> TASK BRIEF
Write out the stretch of lines below that begins at the line with "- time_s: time" and ends at the line with "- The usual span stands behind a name", including both, exactly as given and nothing more.

> INFORMATION SHOWN
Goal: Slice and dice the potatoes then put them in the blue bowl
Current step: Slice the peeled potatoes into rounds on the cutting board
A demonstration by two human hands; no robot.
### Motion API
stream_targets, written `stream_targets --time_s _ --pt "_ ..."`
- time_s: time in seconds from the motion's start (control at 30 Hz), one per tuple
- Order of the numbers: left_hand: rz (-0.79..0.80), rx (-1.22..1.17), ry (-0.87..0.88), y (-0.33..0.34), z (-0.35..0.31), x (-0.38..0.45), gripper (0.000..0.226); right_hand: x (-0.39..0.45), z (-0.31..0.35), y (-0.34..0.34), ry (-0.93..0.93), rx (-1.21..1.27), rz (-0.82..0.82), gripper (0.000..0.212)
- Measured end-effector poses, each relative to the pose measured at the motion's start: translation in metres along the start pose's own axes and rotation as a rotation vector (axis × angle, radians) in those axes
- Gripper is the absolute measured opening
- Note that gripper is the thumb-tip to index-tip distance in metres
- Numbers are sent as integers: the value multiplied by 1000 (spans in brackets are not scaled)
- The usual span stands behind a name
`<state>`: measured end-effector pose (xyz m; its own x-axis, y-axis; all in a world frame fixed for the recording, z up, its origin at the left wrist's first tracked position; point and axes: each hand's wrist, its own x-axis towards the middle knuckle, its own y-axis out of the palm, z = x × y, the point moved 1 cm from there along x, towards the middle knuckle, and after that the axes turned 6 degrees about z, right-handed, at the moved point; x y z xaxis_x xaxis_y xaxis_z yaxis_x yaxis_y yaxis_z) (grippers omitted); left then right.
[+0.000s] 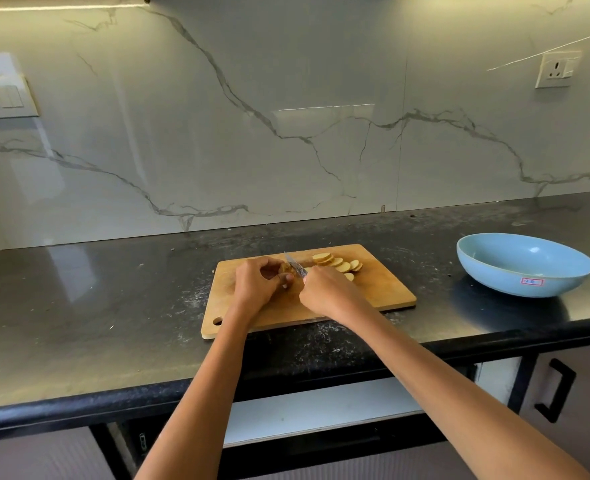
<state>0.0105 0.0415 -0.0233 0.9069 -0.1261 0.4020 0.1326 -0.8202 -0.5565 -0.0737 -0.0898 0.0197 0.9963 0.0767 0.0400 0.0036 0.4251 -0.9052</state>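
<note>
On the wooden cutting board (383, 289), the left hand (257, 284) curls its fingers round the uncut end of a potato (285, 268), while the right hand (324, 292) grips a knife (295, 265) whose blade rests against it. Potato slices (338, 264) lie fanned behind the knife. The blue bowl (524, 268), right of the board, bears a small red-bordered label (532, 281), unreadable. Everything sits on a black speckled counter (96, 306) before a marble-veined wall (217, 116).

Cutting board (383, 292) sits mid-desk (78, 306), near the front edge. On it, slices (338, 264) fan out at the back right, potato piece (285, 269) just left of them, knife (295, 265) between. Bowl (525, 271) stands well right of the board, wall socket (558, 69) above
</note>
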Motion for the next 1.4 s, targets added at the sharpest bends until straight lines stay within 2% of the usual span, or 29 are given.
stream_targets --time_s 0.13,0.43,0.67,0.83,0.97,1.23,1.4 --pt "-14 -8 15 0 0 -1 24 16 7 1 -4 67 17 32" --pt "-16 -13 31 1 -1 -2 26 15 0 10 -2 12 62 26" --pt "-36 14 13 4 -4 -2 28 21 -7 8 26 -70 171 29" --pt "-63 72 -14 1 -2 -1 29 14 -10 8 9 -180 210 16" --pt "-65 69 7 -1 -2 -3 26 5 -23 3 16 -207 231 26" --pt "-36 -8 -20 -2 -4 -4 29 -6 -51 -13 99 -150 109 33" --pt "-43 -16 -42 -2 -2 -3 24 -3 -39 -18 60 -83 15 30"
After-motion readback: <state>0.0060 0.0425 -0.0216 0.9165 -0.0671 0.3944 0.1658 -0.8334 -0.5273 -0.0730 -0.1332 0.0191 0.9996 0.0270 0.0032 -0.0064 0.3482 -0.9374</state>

> WRITTEN REPLY
- time_s: time in seconds from the motion's start (control at 30 Hz), one per tuple
- Order of the numbers: left_hand: rz (-0.79..0.80), rx (-1.22..1.17), ry (-0.87..0.88), y (-0.33..0.34), z (-0.35..0.31), x (-0.38..0.45), gripper (0.000..0.226); right_hand: x (-0.39..0.45), z (-0.31..0.35), y (-0.34..0.34), ry (-0.93..0.93), rx (-1.21..1.27), rz (-0.82..0.82), gripper (0.000..0.212)
- Measured end-effector poses, each relative to the pose measured at the motion's start: translation in metres along the start pose's own axes and rotation as a rotation vector (axis × angle, radians) in those axes
- Gripper is the absolute measured opening
- Note that gripper is the thumb-tip to index-tip distance in metres
- Numbers are sent as integers: the value multiplied by 1000 (spans in brackets are not scaled)
- The usual span stands behind a name

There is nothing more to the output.